▶ Exercise
Copy each line below that has "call".

▶ Stored items
::::::::
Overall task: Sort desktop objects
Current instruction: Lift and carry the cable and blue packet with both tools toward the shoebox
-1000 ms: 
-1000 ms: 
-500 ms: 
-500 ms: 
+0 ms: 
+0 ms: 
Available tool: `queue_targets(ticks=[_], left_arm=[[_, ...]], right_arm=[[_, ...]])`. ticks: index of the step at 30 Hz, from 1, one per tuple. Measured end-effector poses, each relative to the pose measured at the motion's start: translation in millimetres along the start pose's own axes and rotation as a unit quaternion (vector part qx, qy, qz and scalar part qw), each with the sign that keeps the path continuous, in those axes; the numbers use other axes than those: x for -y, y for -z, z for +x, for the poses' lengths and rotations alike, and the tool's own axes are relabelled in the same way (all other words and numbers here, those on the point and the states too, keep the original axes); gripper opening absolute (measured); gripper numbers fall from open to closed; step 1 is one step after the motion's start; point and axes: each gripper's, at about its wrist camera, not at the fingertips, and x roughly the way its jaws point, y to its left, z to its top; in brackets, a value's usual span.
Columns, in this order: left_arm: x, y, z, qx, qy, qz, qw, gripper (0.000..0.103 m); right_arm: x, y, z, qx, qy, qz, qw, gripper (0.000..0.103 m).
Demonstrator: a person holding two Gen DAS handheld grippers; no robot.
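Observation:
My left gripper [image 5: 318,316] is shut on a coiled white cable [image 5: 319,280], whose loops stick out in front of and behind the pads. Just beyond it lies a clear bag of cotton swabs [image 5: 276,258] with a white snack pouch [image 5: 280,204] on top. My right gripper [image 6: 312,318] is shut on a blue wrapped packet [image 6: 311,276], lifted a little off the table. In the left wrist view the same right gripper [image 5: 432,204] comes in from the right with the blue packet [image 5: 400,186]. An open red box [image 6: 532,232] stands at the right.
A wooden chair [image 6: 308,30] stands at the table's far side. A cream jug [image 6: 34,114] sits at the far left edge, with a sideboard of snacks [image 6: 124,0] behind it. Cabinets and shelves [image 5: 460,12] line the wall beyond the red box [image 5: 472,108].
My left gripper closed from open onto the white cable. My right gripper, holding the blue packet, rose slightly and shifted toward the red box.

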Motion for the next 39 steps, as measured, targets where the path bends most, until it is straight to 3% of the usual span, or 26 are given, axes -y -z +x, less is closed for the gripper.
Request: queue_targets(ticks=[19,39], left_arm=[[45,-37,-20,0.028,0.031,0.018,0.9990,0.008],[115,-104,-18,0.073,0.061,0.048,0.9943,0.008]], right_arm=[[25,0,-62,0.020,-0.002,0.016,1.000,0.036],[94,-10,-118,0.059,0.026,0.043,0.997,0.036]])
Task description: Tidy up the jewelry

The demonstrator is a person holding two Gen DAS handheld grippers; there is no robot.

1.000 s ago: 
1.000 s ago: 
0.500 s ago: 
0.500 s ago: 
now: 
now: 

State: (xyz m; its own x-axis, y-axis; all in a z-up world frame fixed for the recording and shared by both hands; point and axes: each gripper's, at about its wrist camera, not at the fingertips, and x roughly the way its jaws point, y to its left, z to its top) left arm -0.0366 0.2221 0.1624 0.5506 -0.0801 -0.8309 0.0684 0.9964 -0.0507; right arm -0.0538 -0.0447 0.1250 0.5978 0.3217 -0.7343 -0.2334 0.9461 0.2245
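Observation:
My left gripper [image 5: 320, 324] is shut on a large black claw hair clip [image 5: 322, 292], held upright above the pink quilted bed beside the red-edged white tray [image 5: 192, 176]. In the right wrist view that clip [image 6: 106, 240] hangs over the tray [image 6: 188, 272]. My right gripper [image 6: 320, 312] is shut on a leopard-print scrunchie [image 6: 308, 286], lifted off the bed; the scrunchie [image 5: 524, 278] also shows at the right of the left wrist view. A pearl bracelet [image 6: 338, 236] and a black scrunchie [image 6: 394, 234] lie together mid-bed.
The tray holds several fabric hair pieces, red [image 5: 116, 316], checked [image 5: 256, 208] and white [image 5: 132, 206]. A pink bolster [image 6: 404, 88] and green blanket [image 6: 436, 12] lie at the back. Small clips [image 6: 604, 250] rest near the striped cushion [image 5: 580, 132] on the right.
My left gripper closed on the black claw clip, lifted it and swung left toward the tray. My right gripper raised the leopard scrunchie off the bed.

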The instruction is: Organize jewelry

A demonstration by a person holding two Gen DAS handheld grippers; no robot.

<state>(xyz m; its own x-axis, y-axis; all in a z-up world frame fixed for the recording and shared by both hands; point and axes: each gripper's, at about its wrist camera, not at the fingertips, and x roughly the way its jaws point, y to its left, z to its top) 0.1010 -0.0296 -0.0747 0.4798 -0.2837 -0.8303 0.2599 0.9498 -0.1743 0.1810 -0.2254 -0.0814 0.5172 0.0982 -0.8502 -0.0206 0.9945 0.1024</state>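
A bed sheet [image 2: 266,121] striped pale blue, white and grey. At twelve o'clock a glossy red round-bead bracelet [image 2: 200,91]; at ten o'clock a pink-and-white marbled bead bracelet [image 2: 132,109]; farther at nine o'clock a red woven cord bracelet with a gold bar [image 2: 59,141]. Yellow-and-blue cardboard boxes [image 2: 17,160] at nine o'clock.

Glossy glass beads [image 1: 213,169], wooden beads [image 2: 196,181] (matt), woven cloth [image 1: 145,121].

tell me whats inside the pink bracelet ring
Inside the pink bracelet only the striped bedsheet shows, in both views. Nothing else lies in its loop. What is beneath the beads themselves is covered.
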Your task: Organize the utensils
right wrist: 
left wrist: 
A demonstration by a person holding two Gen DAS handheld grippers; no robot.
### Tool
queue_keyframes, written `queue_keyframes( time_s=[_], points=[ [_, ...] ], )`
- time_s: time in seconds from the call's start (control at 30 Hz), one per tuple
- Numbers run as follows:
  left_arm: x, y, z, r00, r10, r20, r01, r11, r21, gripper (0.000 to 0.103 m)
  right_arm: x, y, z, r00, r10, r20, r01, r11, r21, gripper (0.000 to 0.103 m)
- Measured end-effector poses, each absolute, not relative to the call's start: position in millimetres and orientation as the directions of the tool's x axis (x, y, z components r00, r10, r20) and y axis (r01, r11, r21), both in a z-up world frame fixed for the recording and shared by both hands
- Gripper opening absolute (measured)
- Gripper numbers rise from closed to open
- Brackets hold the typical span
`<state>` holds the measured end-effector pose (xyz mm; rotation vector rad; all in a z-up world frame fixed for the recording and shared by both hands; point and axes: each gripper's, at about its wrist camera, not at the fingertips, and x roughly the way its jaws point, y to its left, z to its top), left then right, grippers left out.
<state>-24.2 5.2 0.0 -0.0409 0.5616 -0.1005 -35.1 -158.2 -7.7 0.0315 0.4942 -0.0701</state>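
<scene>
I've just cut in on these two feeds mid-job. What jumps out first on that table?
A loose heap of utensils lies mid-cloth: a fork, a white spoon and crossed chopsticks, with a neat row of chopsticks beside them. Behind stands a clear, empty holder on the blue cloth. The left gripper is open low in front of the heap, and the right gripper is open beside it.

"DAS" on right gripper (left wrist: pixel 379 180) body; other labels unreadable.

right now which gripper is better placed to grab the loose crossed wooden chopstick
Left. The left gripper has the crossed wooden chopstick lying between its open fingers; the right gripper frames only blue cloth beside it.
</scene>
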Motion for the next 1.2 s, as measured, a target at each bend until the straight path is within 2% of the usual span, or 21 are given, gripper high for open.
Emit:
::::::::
▶ Written response
- time_s: time in seconds from the call's start (control at 30 Hz), one per tuple
- Measured end-effector poses, each absolute, not relative to the call's start: position in millimetres and orientation as the directions of the tool's x axis (x, y, z components r00, r10, r20) and y axis (r01, r11, r21), both in a z-up world frame fixed for the recording and shared by both hands

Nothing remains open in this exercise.